WHAT TO PRODUCE: No pictures belong in the copy, but every line of the material below must be reproduced exactly.
+---+
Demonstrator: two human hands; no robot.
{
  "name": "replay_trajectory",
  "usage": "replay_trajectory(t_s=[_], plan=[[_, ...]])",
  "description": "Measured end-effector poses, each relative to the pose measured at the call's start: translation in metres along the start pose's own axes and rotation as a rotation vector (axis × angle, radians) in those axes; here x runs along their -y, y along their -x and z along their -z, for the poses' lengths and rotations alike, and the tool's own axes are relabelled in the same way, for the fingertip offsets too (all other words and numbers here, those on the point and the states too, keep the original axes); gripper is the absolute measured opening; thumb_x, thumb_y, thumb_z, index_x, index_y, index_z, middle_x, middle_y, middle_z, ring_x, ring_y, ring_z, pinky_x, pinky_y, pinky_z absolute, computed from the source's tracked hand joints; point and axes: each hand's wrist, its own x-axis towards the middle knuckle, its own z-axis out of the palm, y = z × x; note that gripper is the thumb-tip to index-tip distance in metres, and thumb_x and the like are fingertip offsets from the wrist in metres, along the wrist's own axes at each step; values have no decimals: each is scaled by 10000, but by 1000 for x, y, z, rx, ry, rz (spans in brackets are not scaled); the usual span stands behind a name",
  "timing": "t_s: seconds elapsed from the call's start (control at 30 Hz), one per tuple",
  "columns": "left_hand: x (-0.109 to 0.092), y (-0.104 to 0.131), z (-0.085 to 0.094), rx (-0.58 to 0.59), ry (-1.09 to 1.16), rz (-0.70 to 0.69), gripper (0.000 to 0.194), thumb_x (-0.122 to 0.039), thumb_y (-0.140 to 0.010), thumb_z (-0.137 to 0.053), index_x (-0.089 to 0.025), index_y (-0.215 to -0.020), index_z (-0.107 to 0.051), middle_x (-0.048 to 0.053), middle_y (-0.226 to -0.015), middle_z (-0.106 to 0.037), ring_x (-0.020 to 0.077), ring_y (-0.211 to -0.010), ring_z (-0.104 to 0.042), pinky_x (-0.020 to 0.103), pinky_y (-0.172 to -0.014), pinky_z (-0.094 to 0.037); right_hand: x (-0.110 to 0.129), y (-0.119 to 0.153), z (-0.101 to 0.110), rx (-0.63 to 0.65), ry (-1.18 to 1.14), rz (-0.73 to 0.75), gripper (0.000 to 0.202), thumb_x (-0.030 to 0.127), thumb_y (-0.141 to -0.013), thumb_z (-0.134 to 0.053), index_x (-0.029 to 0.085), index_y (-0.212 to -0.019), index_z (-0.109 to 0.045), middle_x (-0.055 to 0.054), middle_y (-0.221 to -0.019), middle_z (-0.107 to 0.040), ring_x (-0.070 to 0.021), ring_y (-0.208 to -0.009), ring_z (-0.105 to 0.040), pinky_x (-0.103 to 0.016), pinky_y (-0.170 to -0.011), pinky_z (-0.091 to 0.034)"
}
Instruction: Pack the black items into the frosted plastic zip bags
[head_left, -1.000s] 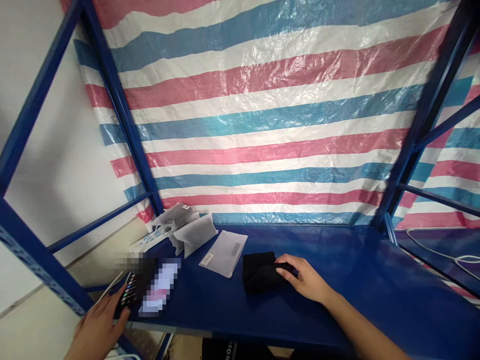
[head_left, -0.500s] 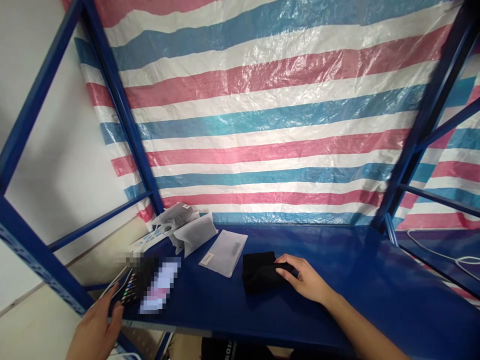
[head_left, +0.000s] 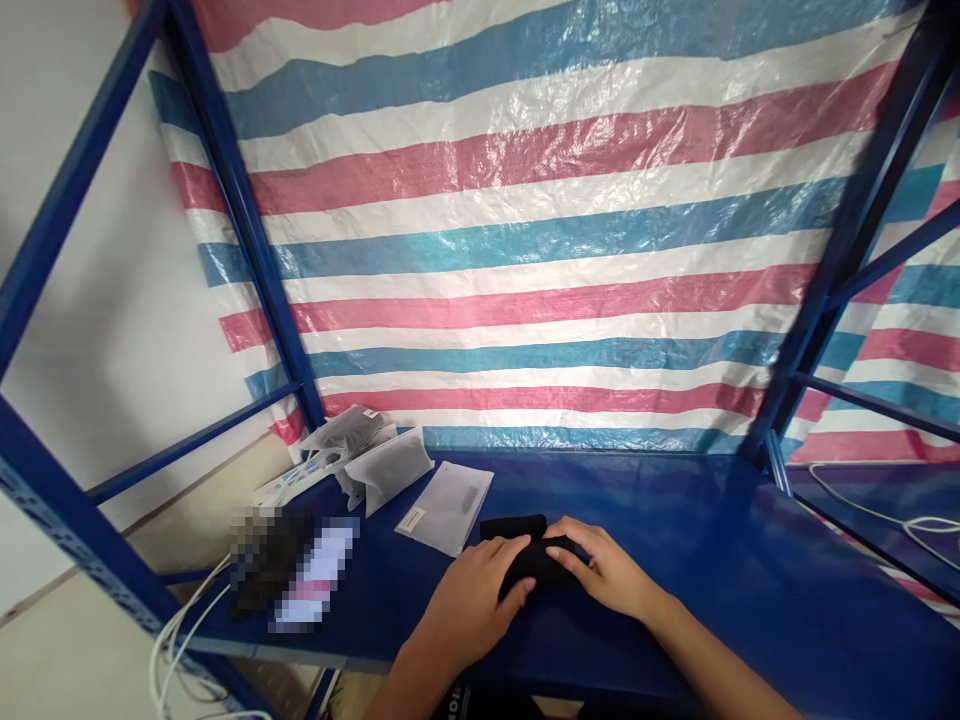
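Observation:
A folded black cloth (head_left: 513,527) lies on the blue tabletop (head_left: 645,510), with its nearer part bunched up between my two hands. My left hand (head_left: 480,590) grips the left side of the cloth, thumb in front and fingers over the top. From the right, my right hand (head_left: 604,568) pinches the other side with thumb and fingers. Parts of the cloth are hidden beneath the fingers. Just behind and to the left of it, a flat frosted plastic bag (head_left: 448,507) with a small white label rests on the tabletop.
Several crumpled frosted bags (head_left: 386,465) are piled at the back left. Nearer, two blurred-out items, one dark (head_left: 271,562) and one pale (head_left: 316,575), lie beside white cables (head_left: 169,640). Blue metal posts (head_left: 247,240) and a striped sheet (head_left: 525,300) enclose the table.
My left hand has moved right, from the blurred dark item to the black cloth, and now grips it. My right hand stays on the cloth, whose near part is now bunched up.

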Motion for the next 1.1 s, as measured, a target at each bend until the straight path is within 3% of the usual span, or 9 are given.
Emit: replay_trajectory(t_s=[0.2, 0.37, 0.47, 0.57, 0.63, 0.73, 0.87, 1.0, 1.1], plan=[[17, -19, -10, -51, 87, 45, 337, -411, -1086, -574, -306, -1388, -680, 56, -1305, -747, 286, -1188, -707, 427, -1025, -568, 1, 0, 0, -8, 2, -38, 286, 507, -1116, -494, 283, -1179, -659, -66, -1102, -683, -228, -921, -676, -254, -546, -462], [15, -20, -12, -61, 111, 55, 308, -392, -1126, -470, -280, -1277, -714, 60, -1202, -727, 246, -1065, -716, 386, -921, -583, 0, -6, -2, 13, -36, -114, 322, 556, -1101, -518, 283, -1171, -675, -16, -1004, -689, -165, -735, -603, -239, -533, -402], [13, -19, -20, -90, 66, 80, 277, -364, -1117, -485, -258, -1215, -721, 89, -1322, -688, 279, -1208, -671, 444, -1022, -564, -2, -8, -1, 53, -54, -131, 365, 590, -1088, -531, 263, -1108, -692, 13, -886, -654, -136, -643, -524, -241, -525, -357], [12, -16, -26, -109, -17, 68, 233, -348, -1111, -507, -260, -1187, -709, 87, -1487, -641, 360, -1485, -475, 596, -1206, -418, -2, -8, 1, 70, -69, -129, 402, 618, -1079, -530, 254, -1061, -700, 20, -844, -620, -139, -650, -507, -244, -529, -345], [11, -15, -27, -101, -40, 41, 218, -331, -1116, -499, -259, -1186, -692, 80, -1426, -689, 367, -1515, -438, 635, -1245, -344, -2, -7, 2, 72, -70, -125, 412, 621, -1086, -508, 258, -1051, -700, 19, -825, -610, -148, -656, -518, -250, -537, -358], [9, -17, -27, -90, -27, 42, 212, -310, -1126, -466, -250, -1160, -667, 63, -1157, -761, 307, -1234, -650, 545, -1148, -436, -2, -7, 3, 42, -51, -80, 412, 613, -1097, -483, 265, -1048, -698, -18, -922, -663, -194, -788, -619, -288, -666, -489], [8, -23, -30, -93, -41, 85, 215, -294, -1120, -454, -244, -1097, -662, 52, -1053, -747, 263, -976, -680, 404, -881, -498, -4, -9, 3, 25, -47, -31, 397, 601, -1100, -478, 271, -1090, -699, -71, -1176, -709, -259, -1086, -678, -388, -974, -540], [10, -28, -35, -89, -8, 133, 225, -282, -1114, -450, -245, -1029, -655, 44, -996, -730, 241, -928, -684, 344, -785, -471, -4, -10, 2, 102, 6, -82, 351, 530, -1136, -424, 287, -1109, -676, -14, -971, -725, -219, -880, -689, -343, -826, -524], [10, -28, -35, -74, 49, 163, 230, -312, -1113, -455, -243, -1017, -653, 40, -983, -727, 236, -935, -690, 341, -788, -473, -5, -9, 1, 90, 42, -75, 286, 491, -1123, -474, 285, -1087, -668, -17, -1005, -710, -226, -930, -683, -346, -844, -510]])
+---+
RESULT OF THIS TASK:
Demonstrator: two human hands; no robot.
{
  "name": "replay_trajectory",
  "usage": "replay_trajectory(t_s=[_], plan=[[_, ...]])",
  "description": "Measured end-effector poses, each relative to the pose measured at the call's start: translation in metres along the start pose's own axes and rotation as a rotation vector (axis × angle, radians) in those axes; here x runs along their -y, y along their -x and z along their -z, for the poses' lengths and rotations alike, and the tool's own axes are relabelled in the same way, for the fingertip offsets too (all other words and numbers here, those on the point and the states too, keep the original axes); gripper is the absolute measured opening; thumb_x, thumb_y, thumb_z, index_x, index_y, index_z, middle_x, middle_y, middle_z, ring_x, ring_y, ring_z, pinky_x, pinky_y, pinky_z absolute, computed from the source's tracked hand joints; point and axes: each hand's wrist, its own x-axis towards the middle knuckle, its own z-axis out of the palm, y = z × x; note that gripper is the thumb-tip to index-tip distance in metres, and thumb_x and the like are fingertip offsets from the wrist in metres, along the wrist's own axes at each step; values have no decimals: each is scaled by 10000, but by 1000 for x, y, z, rx, ry, rz (spans in brackets are not scaled); the usual span stands behind a name",
  "timing": "t_s: seconds elapsed from the call's start (control at 30 Hz), one per tuple",
  "columns": "left_hand: x (-0.109 to 0.092), y (-0.104 to 0.131), z (-0.085 to 0.094), rx (-0.58 to 0.59), ry (-1.09 to 1.16), rz (-0.70 to 0.69), gripper (0.000 to 0.194), thumb_x (-0.122 to 0.039), thumb_y (-0.140 to 0.010), thumb_z (-0.137 to 0.053), index_x (-0.089 to 0.025), index_y (-0.215 to -0.020), index_z (-0.107 to 0.051), middle_x (-0.048 to 0.053), middle_y (-0.226 to -0.015), middle_z (-0.106 to 0.037), ring_x (-0.020 to 0.077), ring_y (-0.211 to -0.010), ring_z (-0.104 to 0.042), pinky_x (-0.020 to 0.103), pinky_y (-0.172 to -0.014), pinky_z (-0.094 to 0.037); right_hand: x (-0.110 to 0.129), y (-0.119 to 0.153), z (-0.101 to 0.110), rx (-0.63 to 0.65), ry (-1.18 to 1.14), rz (-0.73 to 0.75), gripper (0.000 to 0.202), thumb_x (-0.030 to 0.127), thumb_y (-0.141 to -0.013), thumb_z (-0.134 to 0.053), index_x (-0.029 to 0.085), index_y (-0.212 to -0.019), index_z (-0.109 to 0.045), middle_x (-0.055 to 0.054), middle_y (-0.221 to -0.019), middle_z (-0.107 to 0.040), ring_x (-0.070 to 0.021), ring_y (-0.208 to -0.009), ring_z (-0.105 to 0.040), pinky_x (-0.103 to 0.016), pinky_y (-0.170 to -0.011), pinky_z (-0.091 to 0.034)"
}
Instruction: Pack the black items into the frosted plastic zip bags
[head_left, -1.000s] 
[head_left, -0.500s] 
[head_left, +0.000s] 
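Observation:
A folded black cloth (head_left: 513,527) lies on the blue tabletop (head_left: 645,510), with its nearer part bunched up between my two hands. My left hand (head_left: 480,590) grips the left side of the cloth, thumb in front and fingers over the top. From the right, my right hand (head_left: 604,568) pinches the other side with thumb and fingers. Parts of the cloth are hidden beneath the fingers. Just behind and to the left of it, a flat frosted plastic bag (head_left: 448,507) with a small white label rests on the tabletop.
Several crumpled frosted bags (head_left: 386,465) are piled at the back left. Nearer, two blurred-out items, one dark (head_left: 271,562) and one pale (head_left: 316,575), lie beside white cables (head_left: 169,640). Blue metal posts (head_left: 247,240) and a striped sheet (head_left: 525,300) enclose the table.
My left hand has moved right, from the blurred dark item to the black cloth, and now grips it. My right hand stays on the cloth, whose near part is now bunched up.
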
Motion for the next 1.1 s, as measured, a target at each bend until the straight path is within 3% of the usual span, or 9 are given.
Emit: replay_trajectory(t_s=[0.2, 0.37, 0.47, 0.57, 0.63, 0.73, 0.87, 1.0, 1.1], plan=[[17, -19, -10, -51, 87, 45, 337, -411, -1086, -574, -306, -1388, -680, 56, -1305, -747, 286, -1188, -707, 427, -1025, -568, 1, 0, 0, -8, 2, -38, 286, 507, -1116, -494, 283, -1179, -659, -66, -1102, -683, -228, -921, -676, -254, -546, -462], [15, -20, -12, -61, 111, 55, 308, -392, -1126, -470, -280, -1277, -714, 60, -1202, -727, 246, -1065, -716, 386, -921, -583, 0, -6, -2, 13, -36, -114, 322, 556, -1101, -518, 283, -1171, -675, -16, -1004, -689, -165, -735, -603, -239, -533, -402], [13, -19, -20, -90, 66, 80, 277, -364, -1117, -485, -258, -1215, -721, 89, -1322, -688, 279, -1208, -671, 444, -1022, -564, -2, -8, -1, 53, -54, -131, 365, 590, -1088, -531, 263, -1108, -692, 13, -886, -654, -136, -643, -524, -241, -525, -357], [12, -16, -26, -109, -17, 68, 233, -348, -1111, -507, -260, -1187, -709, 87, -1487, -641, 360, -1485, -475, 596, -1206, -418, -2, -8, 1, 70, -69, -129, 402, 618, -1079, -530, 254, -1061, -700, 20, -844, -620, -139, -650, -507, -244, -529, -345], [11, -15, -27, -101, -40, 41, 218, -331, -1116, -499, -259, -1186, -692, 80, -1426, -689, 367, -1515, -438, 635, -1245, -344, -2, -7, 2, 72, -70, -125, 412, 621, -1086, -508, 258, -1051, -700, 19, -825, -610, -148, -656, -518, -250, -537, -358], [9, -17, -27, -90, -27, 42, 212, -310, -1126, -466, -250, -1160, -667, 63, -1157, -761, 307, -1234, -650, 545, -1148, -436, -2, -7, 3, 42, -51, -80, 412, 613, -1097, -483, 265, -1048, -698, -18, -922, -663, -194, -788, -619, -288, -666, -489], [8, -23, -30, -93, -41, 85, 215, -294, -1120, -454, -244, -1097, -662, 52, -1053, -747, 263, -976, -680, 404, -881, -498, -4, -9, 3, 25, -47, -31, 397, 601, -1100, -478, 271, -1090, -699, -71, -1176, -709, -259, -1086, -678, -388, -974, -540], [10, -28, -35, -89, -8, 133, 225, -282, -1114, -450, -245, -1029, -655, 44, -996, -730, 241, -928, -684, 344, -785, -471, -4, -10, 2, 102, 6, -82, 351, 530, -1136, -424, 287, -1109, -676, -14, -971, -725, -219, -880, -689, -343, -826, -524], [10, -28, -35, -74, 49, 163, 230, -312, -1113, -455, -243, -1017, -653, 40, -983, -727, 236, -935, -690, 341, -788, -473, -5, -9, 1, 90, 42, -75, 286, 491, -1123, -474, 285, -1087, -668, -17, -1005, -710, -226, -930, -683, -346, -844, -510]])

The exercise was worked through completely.